**Aim of the exercise:**
Omitting all images, transcribe the listing word for word.

%%

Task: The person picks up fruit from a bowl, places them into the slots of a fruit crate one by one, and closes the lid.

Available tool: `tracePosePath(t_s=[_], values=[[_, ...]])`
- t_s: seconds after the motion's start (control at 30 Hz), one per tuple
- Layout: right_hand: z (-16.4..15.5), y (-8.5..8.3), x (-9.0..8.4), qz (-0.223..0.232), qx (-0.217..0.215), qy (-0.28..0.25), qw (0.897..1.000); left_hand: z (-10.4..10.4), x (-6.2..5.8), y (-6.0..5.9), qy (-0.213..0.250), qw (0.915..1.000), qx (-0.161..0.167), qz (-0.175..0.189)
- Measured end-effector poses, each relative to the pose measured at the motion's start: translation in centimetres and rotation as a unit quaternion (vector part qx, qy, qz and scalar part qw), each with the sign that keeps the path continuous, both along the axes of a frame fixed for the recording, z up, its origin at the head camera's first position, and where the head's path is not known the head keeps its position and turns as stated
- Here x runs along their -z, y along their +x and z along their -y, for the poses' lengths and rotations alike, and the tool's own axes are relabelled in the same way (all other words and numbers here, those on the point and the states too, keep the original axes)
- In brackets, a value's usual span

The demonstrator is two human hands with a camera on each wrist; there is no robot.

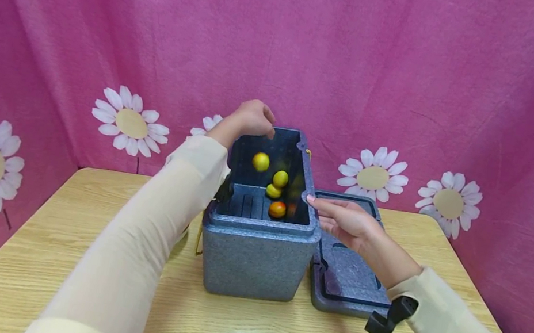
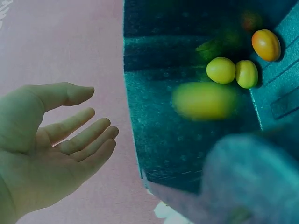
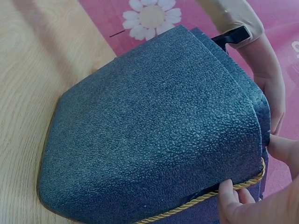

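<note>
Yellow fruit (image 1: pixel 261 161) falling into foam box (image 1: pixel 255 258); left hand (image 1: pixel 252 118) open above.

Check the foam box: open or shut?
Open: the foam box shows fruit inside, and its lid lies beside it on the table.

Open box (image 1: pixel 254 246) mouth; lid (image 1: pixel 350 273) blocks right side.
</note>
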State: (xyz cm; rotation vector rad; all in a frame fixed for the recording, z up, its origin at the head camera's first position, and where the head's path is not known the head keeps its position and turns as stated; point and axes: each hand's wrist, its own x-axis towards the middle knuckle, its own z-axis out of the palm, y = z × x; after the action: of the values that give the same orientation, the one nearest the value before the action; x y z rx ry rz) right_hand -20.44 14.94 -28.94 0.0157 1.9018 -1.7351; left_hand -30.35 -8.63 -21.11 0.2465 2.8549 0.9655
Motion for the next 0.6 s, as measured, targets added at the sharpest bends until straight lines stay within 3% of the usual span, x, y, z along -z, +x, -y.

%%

**Result of the task:**
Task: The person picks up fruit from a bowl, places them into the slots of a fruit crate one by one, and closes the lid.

Available tool: `tracePosePath(t_s=[_], values=[[_, ...]])`
- t_s: seconds after the motion's start (control at 30 Hz), one per tuple
- Layout: right_hand: z (-16.4..15.5), y (-8.5..8.3), x (-9.0..8.4), qz (-0.223..0.232), qx (-0.217..0.215), qy (-0.28..0.25), qw (0.897..1.000); left_hand: z (-10.4..10.4), x (-6.2..5.8), y (-6.0..5.9), qy (-0.213..0.250), qw (0.915..1.000), qx (-0.161..0.167), qz (-0.175..0.189)
- Measured end-effector poses, each relative to the pose measured at the motion's start: translation in centimetres and rotation as a unit quaternion (vector part qx, qy, qz and scalar part qw), each with the sign that keeps the path continuous, both along the axes of a frame fixed for the recording, z up, its origin at the head camera's first position, and where the head's path is not known the head keeps its position and turns as stated
- Here x runs along their -z, y along their +x and z along their -y, for the poses' lengths and rotations alike, and the tool's own axes are relabelled in the same way (all other words and numbers here, those on the point and the states too, keep the original axes)
- In brackets, a value's usual span

The demonstrator is two human hands with a camera on each wrist; there is no robot.


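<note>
Yellow fruit (image 1: pixel 261 161) falling into foam box (image 1: pixel 255 258); left hand (image 1: pixel 252 118) open above.

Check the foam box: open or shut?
Open: the foam box shows fruit inside, and its lid lies beside it on the table.

Open box (image 1: pixel 254 246) mouth; lid (image 1: pixel 350 273) blocks right side.
</note>
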State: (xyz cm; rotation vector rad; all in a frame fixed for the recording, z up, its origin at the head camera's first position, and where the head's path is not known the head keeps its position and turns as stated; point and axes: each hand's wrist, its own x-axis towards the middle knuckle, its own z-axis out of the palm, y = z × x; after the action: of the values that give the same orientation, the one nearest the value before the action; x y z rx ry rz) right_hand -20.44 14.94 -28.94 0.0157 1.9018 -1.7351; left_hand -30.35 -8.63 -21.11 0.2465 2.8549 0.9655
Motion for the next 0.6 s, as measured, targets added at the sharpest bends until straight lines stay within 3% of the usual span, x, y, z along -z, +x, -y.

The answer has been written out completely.